The MobiBLU Cube2 is an MP3 player, and the successor to the MobiBLU DAH-1500i cube. It possesses all of the features of the original cube, yet in addition has a color OLED screen that is capable of displaying both photos and videos. The cube itself is only slightly larger than the original cube, now being 25.4 mm (1 inch) cubed instead of 24 mm (0.94 inches) cubed. Other cosmetic differences include rounded corners, rubbery buttons, and a 96x96 pixel screen (as opposed to 96x64). It is sold in 1 or 2 GB versions.

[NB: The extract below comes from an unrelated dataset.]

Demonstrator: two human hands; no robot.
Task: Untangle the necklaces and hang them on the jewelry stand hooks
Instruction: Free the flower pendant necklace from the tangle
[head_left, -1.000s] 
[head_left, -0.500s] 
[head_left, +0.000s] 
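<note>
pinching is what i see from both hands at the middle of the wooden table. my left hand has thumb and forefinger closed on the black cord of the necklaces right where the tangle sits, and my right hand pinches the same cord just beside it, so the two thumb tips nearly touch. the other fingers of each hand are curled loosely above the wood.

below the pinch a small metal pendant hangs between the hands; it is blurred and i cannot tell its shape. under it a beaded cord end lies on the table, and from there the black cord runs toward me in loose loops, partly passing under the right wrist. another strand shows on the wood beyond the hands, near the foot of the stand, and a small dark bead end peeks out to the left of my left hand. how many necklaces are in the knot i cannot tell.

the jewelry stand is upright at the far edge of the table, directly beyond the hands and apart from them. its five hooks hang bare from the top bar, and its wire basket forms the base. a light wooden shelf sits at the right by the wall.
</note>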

 PlaysForSure and Podcast Ready
 MSV (converted from WMA, ASF, and MPG) video playback
 JPG and MSJ (a converted format) image playback
 FM Radio/Voice Recorder (MP3 format)
 MP3/WMA/WMA-DRM/Ogg Vorbis Playback
 Bright 65K OLED Display Screen
 Customizable EQ
 Approximated 10 and 5 hours of audio and video (respectively) Li-Polymer battery life
 Clock
 SRS WOW HD Sound (Simulated 3D Sound)
 USB 2.0 transfer speeds of 25 Mbit/s
 Firmware Upgradeable

Accessories
The Cube2 sports twelve different accessories, most of which are the same accessories for the original Cube.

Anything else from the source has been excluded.